Christine DiGangi is the former Deputy Managing Editor - Engagement for Credit.com and covered a variety of personal finance topics. Her writing has been featured on USA Today, MSN, Yahoo! Finance and The New York Times International Weekly, among other outlets.

The Consumer Financial Protection Bureau has expanded its oversight of student loan servicers, the bureau announced today, and it will now supervise several nonbank servicers to ensure compliance with federal consumer financial laws.

A student loan servicer is a borrower’s point of contact for most things relating to the loan, including account management, payments and any questions about the loan itself. Since the CFPB started accepting complaints about student loan servicers in March 2012, many consumers have reported issues relating to their servicers. Missed communication between consumers and their loan servicers can lead to late, missed or mis-processed payments, which could have an impact on credit histories or cost consumers by way of fees and interest charges.

With the new rule, the CFPB will monitor the actions of nonbank entities who service more than 1 million borrower accounts. The bureau already oversees student loan servicing at the largest banks.

“We have heard complaints from private student loan borrowers that their servicer is not held accountable for answering their questions and providing quality customer service,” said CFPB Director Richard Cordray in a press call outlining the new rule. “Given how quickly this market has grown and the recent uptick in delinquency rates, it is important for us to ensure that borrowers receive appropriate attention from their servicers.”

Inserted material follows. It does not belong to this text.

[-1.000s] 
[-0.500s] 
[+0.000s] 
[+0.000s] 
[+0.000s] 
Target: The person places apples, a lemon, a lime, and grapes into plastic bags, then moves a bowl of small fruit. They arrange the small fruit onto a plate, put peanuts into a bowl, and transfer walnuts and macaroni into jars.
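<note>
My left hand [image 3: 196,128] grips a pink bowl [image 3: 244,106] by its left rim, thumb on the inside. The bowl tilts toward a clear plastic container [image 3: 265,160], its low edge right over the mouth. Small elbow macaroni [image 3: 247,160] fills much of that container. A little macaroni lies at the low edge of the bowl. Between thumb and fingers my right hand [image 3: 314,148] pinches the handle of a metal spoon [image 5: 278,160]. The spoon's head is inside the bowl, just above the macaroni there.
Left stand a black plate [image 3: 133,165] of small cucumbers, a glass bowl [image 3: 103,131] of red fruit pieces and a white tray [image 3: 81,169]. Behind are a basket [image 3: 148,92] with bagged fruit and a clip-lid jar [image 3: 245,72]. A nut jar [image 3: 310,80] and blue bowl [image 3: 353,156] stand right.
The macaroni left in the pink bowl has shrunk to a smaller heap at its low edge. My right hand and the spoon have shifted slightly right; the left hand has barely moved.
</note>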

According to a recent report from the Federal Reserve, in the third quarter of 2012 the balance of student loans that were more than 90 days delinquent exceeded the sum of credit card balances that were more than 90 days delinquent. This hasn’t happened since 2003.

The rule, which goes into effect March 1, includes servicers of federal and private loans, and the bureau estimates the new rule will allow it to oversee the management of 70% of student loan accounts.  The remaining 30% comprises non-bank entities with fewer than 1 million accounts under management. More than 40 million Americans have student loan debt, amounting to roughly $1.2 trillion in outstanding debt. Servicers who violate consumer financial laws will be subject to enforcement action from the CFPB.